Artistes chinois à la Fondation Louis Vuitton
Exposition et accrochage.
Du 27 janvier au 29 août 2016.
Ma découverte de l’art contemporain chinois remonte à deux périples "chinois" effectués en 2002 et 2005. – Les différentes strates culturelles de toutes les époques se sont alors mêlées en un excitant et merveilleux chaos.
La chine était (et restera) un gigantesque chantier, mêlant les expériences (humaines, artistiques et politiques) les plus contradictoires. Enseveli, tabou, le passé resurgissait par tous les pores de la réalité.
En 2002, l’art contemporain chinois émergeait, renforçait ses premières lignes de crête. Les artistes alors rencontrés me dirent pour la plupart vouloir être reconnus et considérés comme « artistes internationaux ». Et non comme des « curiosités artistiques chinoises ».

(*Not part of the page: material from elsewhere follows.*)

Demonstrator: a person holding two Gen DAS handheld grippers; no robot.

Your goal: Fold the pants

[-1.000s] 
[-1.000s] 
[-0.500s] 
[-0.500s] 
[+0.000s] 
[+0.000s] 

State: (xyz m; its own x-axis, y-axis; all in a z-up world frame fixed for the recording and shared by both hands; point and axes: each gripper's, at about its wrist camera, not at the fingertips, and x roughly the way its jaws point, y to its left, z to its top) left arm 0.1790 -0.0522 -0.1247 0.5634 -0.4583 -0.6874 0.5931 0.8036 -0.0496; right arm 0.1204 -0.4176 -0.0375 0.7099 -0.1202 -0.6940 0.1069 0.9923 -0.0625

Plus de dix ans après, la donne a beaucoup changé. Les artistes « chinois » n’hésitent plus à se revendiquer comme tels et il y a bel et bien un art contemporain chinois. Internationalement reconnu et qui dispose – dans l’immense Chine – de sérieux supports et relais : mécènes, collectionneurs, foires, galeries et maisons de vente. Sans compter ces gigantesques ateliers d’artistes où œuvrent des bataillons d’assistants et de petites mains. Toute une part de l’art contemporain chinois comporte ainsi – à l’image de L’Empire du Milieu – une dimension pharaonique.
Les jeunes artistes ne se sentent plus obligatoirement tiraillés entre les pôles d’une double appartenance : mouvance internationale, d’un côté, contexte culturel chinois (passé et présent) de l’autre. La nouvelle génération est entrée de plain-pied dans la modernité ; la génération d’avant a renoué avec ses racines.
Plutôt que de passer en revue les différents artistes actuellement présents à La Fondation Vuitton, portons notre attention sur l'un d'eux, un des grands noms de l’art chinois de ces dernières années : Zhang Huan, né en 1965 dans le Henan, connu dans les années 1990 pour ses actions et performances de
body art. Il y dévoilait un « corps humain » soumis à un sens exacerbé de la cruauté. Zhang Huan passe ensuite 8 ans à New York ; il s’y découvre « chinois », réintègre la Chine et s’installe dans une série d’ateliers près de Shanghai.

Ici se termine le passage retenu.